It was “love at first sight,” they remember — particularly English period piece kind of love.
They’re both ever so prim and proper, a very young couple mimicking the manners ingrained by generations of observing, or in her case, living in the upper class.
“If we have a girl, she shall be called ‘Chloe,'” she declares. And he’s entirely too polite and smitten make that worth debating. He recoils from the very idea of contradicting her.
“Am I being a bully?” Perish the thought.
As they honeymoon in a posh coastal hotel, too young to know the etiquette of formal “room service” in a stately resort where two waiters attend to you, in your room, the well-mannered repression reeks like the scent of 1960s English cuisine. And on this blighted wedding night, we start to fear where this marriage is going “On Chesil Beach.”
This stately, intimate drama, adapted by Ian McEwan from his novel, puts two virgins in a hotel room in an age before sexual matters were widely discussed and understood pre-marriage, expecting them to work it out. Somehow.
They’re both smart. That’s how they met, the schoolmaster’s son (Billy Howle) and the upper class daughter (Saoirse Ronan) with plans for a subsidized career with a string quartet. He was bursting to tell even strangers he’d gotten “a first” in history, and she was the pretty young thing he met at a college CND meeting — “Committee for Nuclear Disarmament.”
She’s read up on the whole sex thing, though Florence and her sister (Bebe Cave) turned their noses up at the “revolting” textbook descriptions they were reading.
He is expecting shared enthusiasm will facilitate his completion of his husbandly duties.
And when that doesn’t happen, when everything from unzipping a dress to staring down an intimidating, crimson brocaded bedspread, with the pressure of sniggering waiters and everybody else knowing what they’re about to do gets the best of them, we fear that their wedding afternoon will never fold into a wedding night.

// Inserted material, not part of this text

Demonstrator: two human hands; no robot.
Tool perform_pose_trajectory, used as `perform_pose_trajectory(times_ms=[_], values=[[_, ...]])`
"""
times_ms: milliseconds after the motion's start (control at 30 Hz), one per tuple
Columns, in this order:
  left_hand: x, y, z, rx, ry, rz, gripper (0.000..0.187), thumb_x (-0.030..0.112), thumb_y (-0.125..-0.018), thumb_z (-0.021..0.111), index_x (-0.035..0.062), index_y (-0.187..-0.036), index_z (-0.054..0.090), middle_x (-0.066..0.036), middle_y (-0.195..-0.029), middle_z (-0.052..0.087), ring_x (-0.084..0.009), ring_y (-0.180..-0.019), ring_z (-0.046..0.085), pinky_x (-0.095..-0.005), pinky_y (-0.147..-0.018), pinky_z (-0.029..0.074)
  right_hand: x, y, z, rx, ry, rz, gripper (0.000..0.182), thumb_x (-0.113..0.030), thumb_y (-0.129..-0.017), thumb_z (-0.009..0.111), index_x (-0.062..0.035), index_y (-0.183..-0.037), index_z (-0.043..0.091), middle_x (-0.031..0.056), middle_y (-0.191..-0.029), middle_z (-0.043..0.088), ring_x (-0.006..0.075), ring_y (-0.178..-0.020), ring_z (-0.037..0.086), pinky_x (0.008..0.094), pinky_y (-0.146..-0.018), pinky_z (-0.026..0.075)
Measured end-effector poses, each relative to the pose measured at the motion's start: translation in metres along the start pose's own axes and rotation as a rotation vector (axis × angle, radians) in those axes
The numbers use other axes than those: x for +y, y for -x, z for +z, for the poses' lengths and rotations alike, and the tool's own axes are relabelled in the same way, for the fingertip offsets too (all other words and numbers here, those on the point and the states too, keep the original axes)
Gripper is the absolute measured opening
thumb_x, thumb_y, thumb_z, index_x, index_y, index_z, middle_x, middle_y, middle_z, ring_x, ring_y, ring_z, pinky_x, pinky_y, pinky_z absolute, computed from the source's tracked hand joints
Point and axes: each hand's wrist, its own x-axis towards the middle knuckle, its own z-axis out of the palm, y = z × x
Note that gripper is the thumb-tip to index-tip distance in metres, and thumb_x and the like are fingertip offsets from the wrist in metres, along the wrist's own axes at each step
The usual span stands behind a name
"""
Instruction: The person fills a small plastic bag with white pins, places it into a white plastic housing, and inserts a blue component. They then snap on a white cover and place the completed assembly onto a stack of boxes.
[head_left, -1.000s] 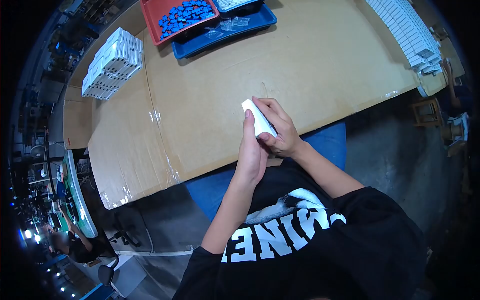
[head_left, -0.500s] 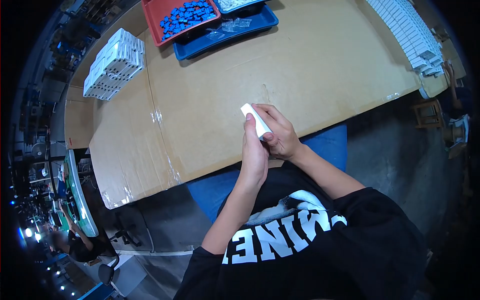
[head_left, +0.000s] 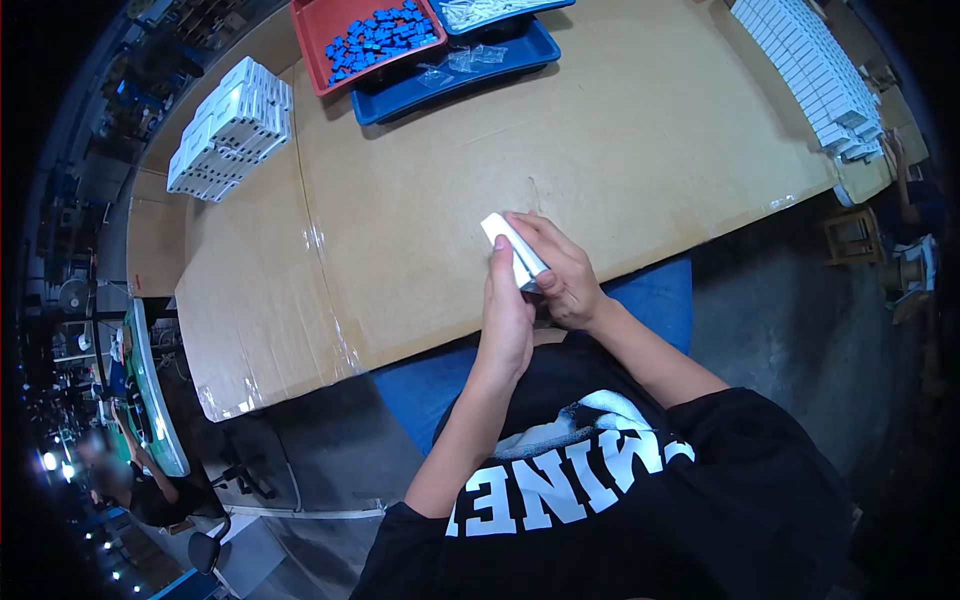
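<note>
While both hands pinch one small white box (head_left: 512, 250), left hand (head_left: 507, 310) and right hand (head_left: 562, 272) over the counter (head_left: 620, 130), finished white boxes (head_left: 232, 125) sit stacked far-left, so packing appears midway.

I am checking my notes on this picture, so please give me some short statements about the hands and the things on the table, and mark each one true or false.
1. Both hands hold one small white box above the near edge of the table. True: the left hand and the right hand both have a grip on it.
2. The red tray holds small blue pieces. True.
3. The red tray is to the right of the blue tray. False: it is on the blue tray's left.
4. The table top is bare metal. False: it is covered with brown cardboard.
5. A stack of white boxes lies at the far left of the table. True.
</note>
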Motion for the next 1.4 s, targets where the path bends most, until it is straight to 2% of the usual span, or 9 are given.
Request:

“On Chesil Beach” treats the romance that leads up to this crisis in glowing flashbacks with barely a hint of the trouble to come. Idyllic picnics, punting outings on a lake, her blushing dash to see him “in the country,” taking a bus and walking miles to his summer job, at the cricket grounds.
Her parents (an imperious Emily Watson, a sniffling snob Samuel West) may look down on his “class,” but Flo is the very picture of liberality. She meets his eyes, and kindness ensues.
But they both have secrets, other things “one simply doesn’t speak of” in the Britain of the day. His mother (Anne-Marie Duff) is given to painting and wandering the yard nude. She’s off in the head. Flo is nothing less than angelic to her, because Flo has family issues of her own.
Director Dominic Cooke (TV’s “The Hollow Crown”) keeps it all sedate and stately. Even the bitter argument that ensues, entirely too abruptly, takes on shades of class and decorum and lines that one must never cross.
Ronan gives Flo a brittle vulnerability in those argument, entrusting her powers of persuasion and her one trump card, “but we’re in love,” to save the day.
Howle, of “Dunkirk” and “The Sense of an Ending,” holds his own by showing bookish Ed’s defiant pride, backing their debate into a corner without even realizing it.
It’s kind of heartbreaking, the way what cannot be said aloud, their ignorance of what has happened and is happening, drives their actions. But I was put off by the third act’s abrupt brinkmanship, the soppy and unnecessary coda that leaves one feeling cheated.
Whatever the lovers are really fighting about, it’s the source novel the viewer may have quibbles with, not the production values (pristine) or performances (spot on). If you’re being cagey about characters’ tortured pasts, explaining those pasts and then abandoning those pitfalls for a future neither we nor the script can rationalize is as self-defeating as making a wedding day argument the make-or-break moment in a loving relationship.
The movie before it is rather undone by the third act that ends it.
MPAA Rating: R, explicit sexual situations
Cast: Saoirse Ronan, Billy Howle, Emily Watson, Anne-Marie Duff, Samuel West, Adrian Scarborough
Credits: Directed by Dominic Cooke, script by Ian McEwan, based on his novel. A Bleecker Street release.